Do NOT use when: the data must be genuine PII from production (never; mask at source instead); the schema does not exist (write it first).

Inputs

Outputs

Tool dependencies

Procedure

  1. Parse the schema.
    • JSON Schema / OpenAPI: use $ref resolution; collect required, enum, format, pattern, minLength/maxLength, minimum/maximum, uniqueItems.
    • SQL DDL: extract CREATE TABLE, column types, NOT NULL, UNIQUE, CHECK, REFERENCES (FK), defaults.
  2. Topologically sort tables by FK so parents are generated before children.
  3. Set the seed. faker.seed(seed) (Python) or faker.seed(seed) (JS). Document in manifest.
  4. Pick generators. Map column name + type + format to a faker call. Apply overrides last.
  5. Honor constraints.
    • unique: generate into a Set and retry on collision; if after 10× count tries still colliding, widen the pool (e.g. append an index suffix).
    • enum: pick from the enum list.
    • min/max: clamp the faker output.
    • pattern: regenerate until matching; if pattern is too narrow, use a randexp-style generator.
    • foreign key: pick a random parent row id from already-generated parents.
  6. Validate. Run each record through ajv (JSON/OpenAPI) or a DDL-derived check (SQL) before emitting. Fail loudly on any validation error.
  7. Emit output.
    • SQL: BEGIN; INSERT INTO ...; COMMIT; per file; chunk inserts at 1,000 rows per INSERT for speed.
    • JSON: JSON.stringify(data, null, 2); keep under 50 MB per file (split if larger).
    • CSV: RFC 4180 quoting; UTF-8 with BOM only if the target tool needs it.
  8. Write manifest.
    { "seed": 42, "locale": "en", "counts": { "users": 1000, "orders": 5000 }, "hash": "sha256:..." }
  9. Report.

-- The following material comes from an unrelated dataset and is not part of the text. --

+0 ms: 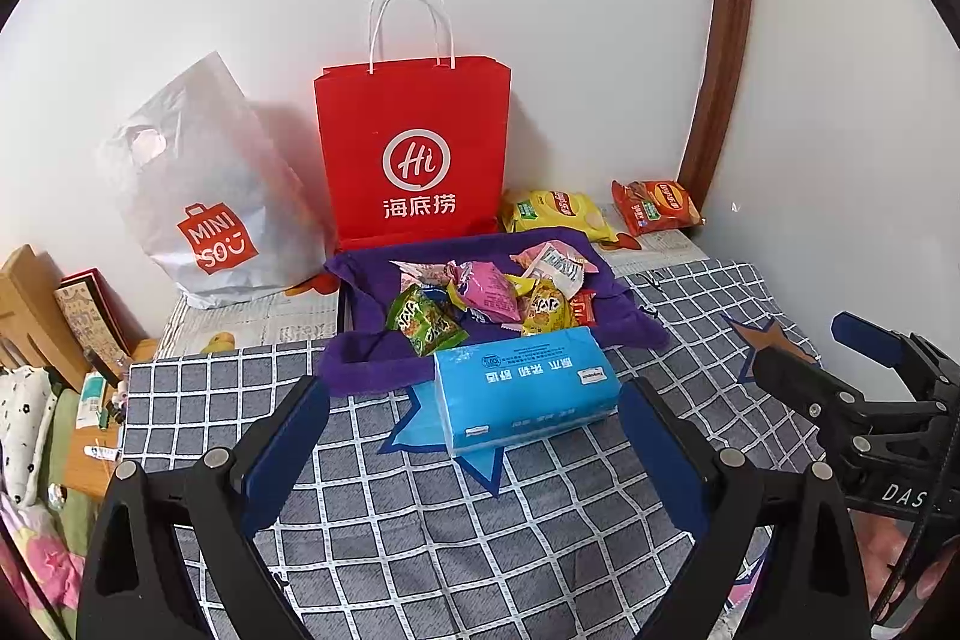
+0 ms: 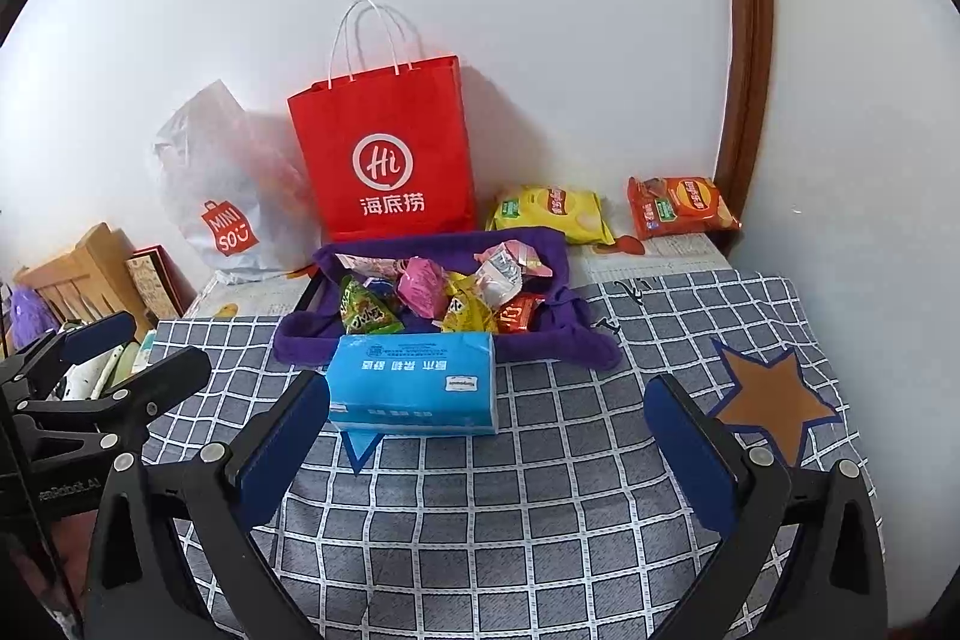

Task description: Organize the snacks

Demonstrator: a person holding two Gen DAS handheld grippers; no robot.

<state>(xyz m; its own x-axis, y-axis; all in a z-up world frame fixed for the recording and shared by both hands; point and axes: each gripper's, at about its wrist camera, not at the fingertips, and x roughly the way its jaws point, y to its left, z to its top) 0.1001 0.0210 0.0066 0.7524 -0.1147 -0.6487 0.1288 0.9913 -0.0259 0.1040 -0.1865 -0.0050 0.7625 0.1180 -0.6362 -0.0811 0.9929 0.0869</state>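
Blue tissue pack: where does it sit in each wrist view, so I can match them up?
Left wrist: the blue tissue pack lies centre frame, between the open left gripper's fingers.
Right wrist: it lies left of centre, by the open right gripper's left finger.
Shared landmark: the red paper bag against the wall behind it.

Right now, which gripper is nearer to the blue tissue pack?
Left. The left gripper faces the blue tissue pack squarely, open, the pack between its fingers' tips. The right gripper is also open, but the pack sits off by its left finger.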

List files, row counts, any constraints that were widened (e.g. unique pool exhaustion).

Examples

Example 1 — JSON output from a JSON Schema (Node)

Schema schemas/user.json:

{
  "$schema": "https://json-schema.org/draft/2020-12/schema",
  "type": "object",
  "required": ["id", "email", "role", "createdAt"],
  "properties": {
    "id":       { "type": "string", "format": "uuid" },
    "email":    { "type": "string", "format": "email" },
    "name":     { "type": "string", "minLength": 1, "maxLength": 80 },
    "role":     { "type": "string", "enum": ["admin", "member", "guest"] },
    "age":      { "type": "integer", "minimum": 18, "maximum": 90 },
    "createdAt":{ "type": "string", "format": "date-time" }
  }
}

Generator scripts/gen-users.mjs:

import { faker } from '@faker-js/faker';
import Ajv from 'ajv';
import addFormats from 'ajv-formats';
import fs from 'node:fs';
import schema from '../schemas/user.json' assert { type: 'json' };

const SEED = 42, COUNT = 1000;
faker.seed(SEED);
const ajv = addFormats(new Ajv({ strict: false }));
const validate = ajv.compile(schema);

const emails = new Set();
const users = Array.from({ length: COUNT }, (_, i) => {
  let email;
  do { email = faker.internet.email().toLowerCase(); } while (emails.has(email));
  emails.add(email);
  const u = {
    id: faker.string.uuid(),
    email,
    name: faker.person.fullName().slice(0, 80),
    role: faker.helpers.arrayElement(['admin', 'member', 'guest']),
    age: faker.number.int({ min: 18, max: 90 }),
    createdAt: faker.date.past({ years: 2 }).toISOString(),
  };
  if (!validate(u)) throw new Error(`invalid user at ${i}: ${JSON.stringify(validate.errors)}`);
  return u;
});

fs.writeFileSync('fixtures/users.json', JSON.stringify(users, null, 2));
fs.writeFileSync('fixtures/manifest.json', JSON.stringify({ seed: SEED, counts: { users: COUNT } }, null, 2));

Example 2 — SQL output with FK from PostgreSQL DDL (Python)

DDL db/schema.sql:

CREATE TABLE users (
  id         UUID PRIMARY KEY,
  email      TEXT UNIQUE NOT NULL,
  created_at TIMESTAMPTZ NOT NULL DEFAULT now()
);
CREATE TABLE orders (
  id         UUID PRIMARY KEY,
  user_id    UUID NOT NULL REFERENCES users(id),
  total_cents INTEGER NOT NULL CHECK (total_cents >= 0),
  created_at TIMESTAMPTZ NOT NULL DEFAULT now()
);

Generator scripts/gen_seed.py:

import uuid, random, csv, json, hashlib
from faker import Faker
from pathlib import Path

SEED, USER_COUNT, ORDER_COUNT = 42, 1000, 5000
fake = Faker()
Faker.seed(SEED); random.seed(SEED)

out = Path("fixtures"); out.mkdir(exist_ok=True)
emails = set()
users = []
for _ in range(USER_COUNT):
    while True:
        e = fake.unique.email().lower()
        if e not in emails: emails.add(e); break
    users.append({"id": str(uuid.uuid4()), "email": e, "created_at": fake.date_time_this_decade().isoformat()})

orders = [{
    "id": str(uuid.uuid4()),
    "user_id": random.choice(users)["id"],
    "total_cents": random.randint(0, 50_000),
    "created_at": fake.date_time_this_year().isoformat(),
} for _ in range(ORDER_COUNT)]

def sql_values(row): return "(" + ", ".join(f"'{v}'" if not isinstance(v, int) else str(v) for v in row.values()) + ")"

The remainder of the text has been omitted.